BLEACHING AGENTS
Field of the invention. This invention is concerned with organic peroxyacids and their manufacture. The invention is particularly con¬ cerned with the stability of said organic peroxyacids.
Background of the invention. It is well known that organic peroxyacids are able to function as bleaching agents in a detergent composition. Organic peroxyacids which have been proposed for such use include peroxybenzoic acid, peroxyphthalic acid, isomers and substituted derivatives thereof, peroxyalkanoic acids and diperoxyalkanedioic acids such as diperoxyazelaic acid and diperoxydodecanedioic acid. Discussion of such acids can be found in US Patents 4,100,095, 4,170,453 and 4,325,828 as well as numerous other documents. Another series of acids which have been proposed are phthalimido substituted peroxyalkanoic acids disclosed in EP-A-325288.

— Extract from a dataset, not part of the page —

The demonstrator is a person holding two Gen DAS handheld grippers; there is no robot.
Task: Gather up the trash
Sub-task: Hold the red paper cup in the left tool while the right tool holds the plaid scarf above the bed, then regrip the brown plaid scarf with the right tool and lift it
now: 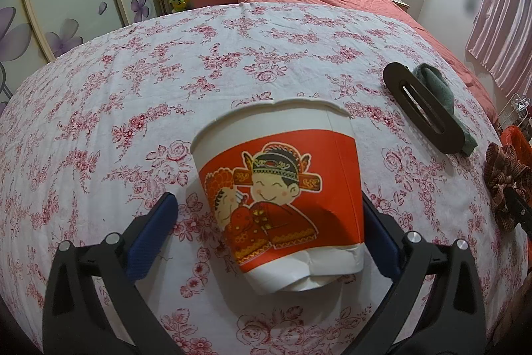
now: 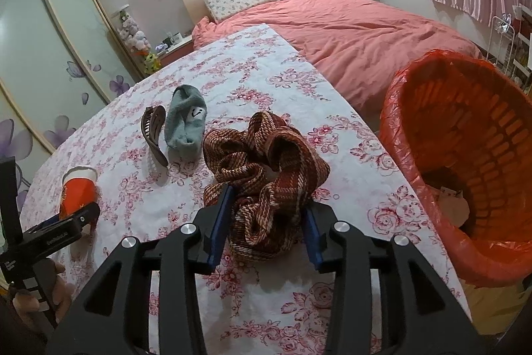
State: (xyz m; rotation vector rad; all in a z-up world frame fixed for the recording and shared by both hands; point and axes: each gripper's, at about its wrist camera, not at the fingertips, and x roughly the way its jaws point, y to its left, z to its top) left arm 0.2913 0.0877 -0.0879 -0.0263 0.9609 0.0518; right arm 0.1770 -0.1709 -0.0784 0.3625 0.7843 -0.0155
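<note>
A crumpled paper cup (image 1: 282,188) with a red cartoon band lies on the floral tablecloth (image 1: 99,108). My left gripper (image 1: 269,212) is open around it; the right finger touches its side, the left finger stands apart. The cup also shows in the right wrist view (image 2: 79,188), with the left gripper (image 2: 66,218) at it. My right gripper (image 2: 266,215) is shut on a brown woven scrunchie (image 2: 266,168) resting on the table. An orange bin (image 2: 465,162) lined with a red bag stands past the table's right edge, with paper scraps inside.
A brown hair clip (image 2: 153,132) and a grey-green sock (image 2: 186,118) lie mid-table; both show in the left wrist view, clip (image 1: 422,108), sock (image 1: 439,88). A bed with a pink duvet (image 2: 349,32) lies beyond. Sliding wardrobe doors (image 2: 50,49) stand at the left.
</note>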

Amidoperoxyacids which contain a polar amide linkage part way along a hydrocarbon chain have been disclosed in US Patents 4,634,551 and 4,686,063.

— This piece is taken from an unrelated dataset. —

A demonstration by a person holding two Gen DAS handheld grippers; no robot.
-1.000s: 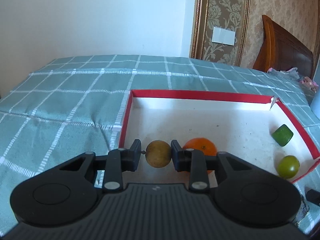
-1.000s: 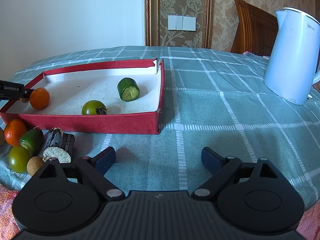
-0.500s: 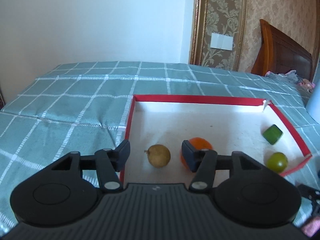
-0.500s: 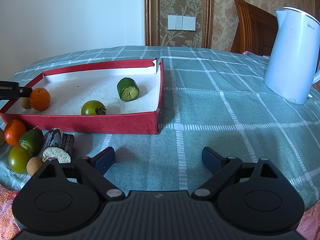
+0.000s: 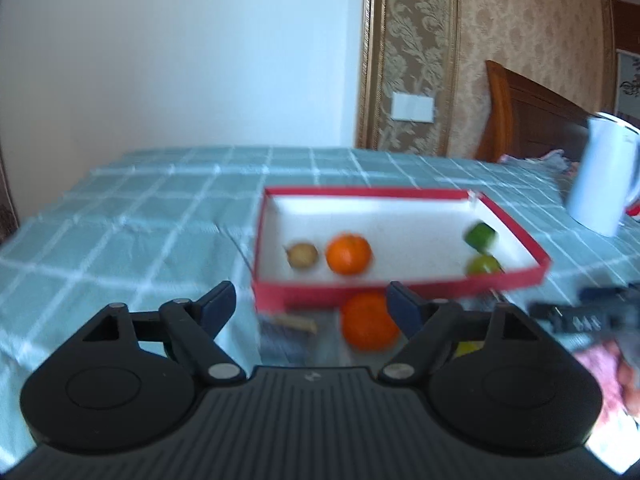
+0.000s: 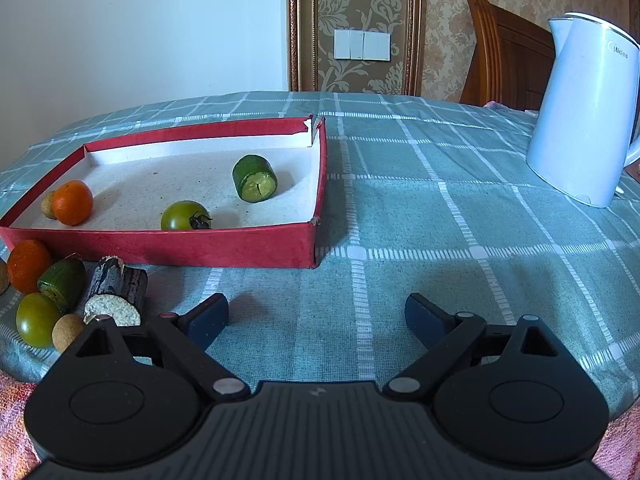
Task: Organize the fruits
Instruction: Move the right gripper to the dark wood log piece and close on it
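Red tray holding brown fruit beside orange; left gripper opening (nothing between jaws), right gripper wide apart, empty.

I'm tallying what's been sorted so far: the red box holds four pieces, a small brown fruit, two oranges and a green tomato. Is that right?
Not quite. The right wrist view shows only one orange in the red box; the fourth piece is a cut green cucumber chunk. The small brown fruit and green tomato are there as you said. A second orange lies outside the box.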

An obstacle to the commercial utilization of organic peroxyacids is various problems of stability. US Patent 4,170,453 recognises and discusses separate categories of instability problem. One is instability of the peroxyacid when subjected to heat (or to friction or shock which give rise to local heating) , another is storage stability of the peroxyacid prior to use and a third problem concerns stability of a peroxyacid-containing wash liquor. It is well known that peroxyacids are inherently unstable and capable of undergoing an exothermic decomposition if heated or, in many instances, if handled in such a way that heat is generated by application of force, e.g. as a result of friction or impact. This form of instability is more
pronounced for compounds with higher proportions of available oxygen.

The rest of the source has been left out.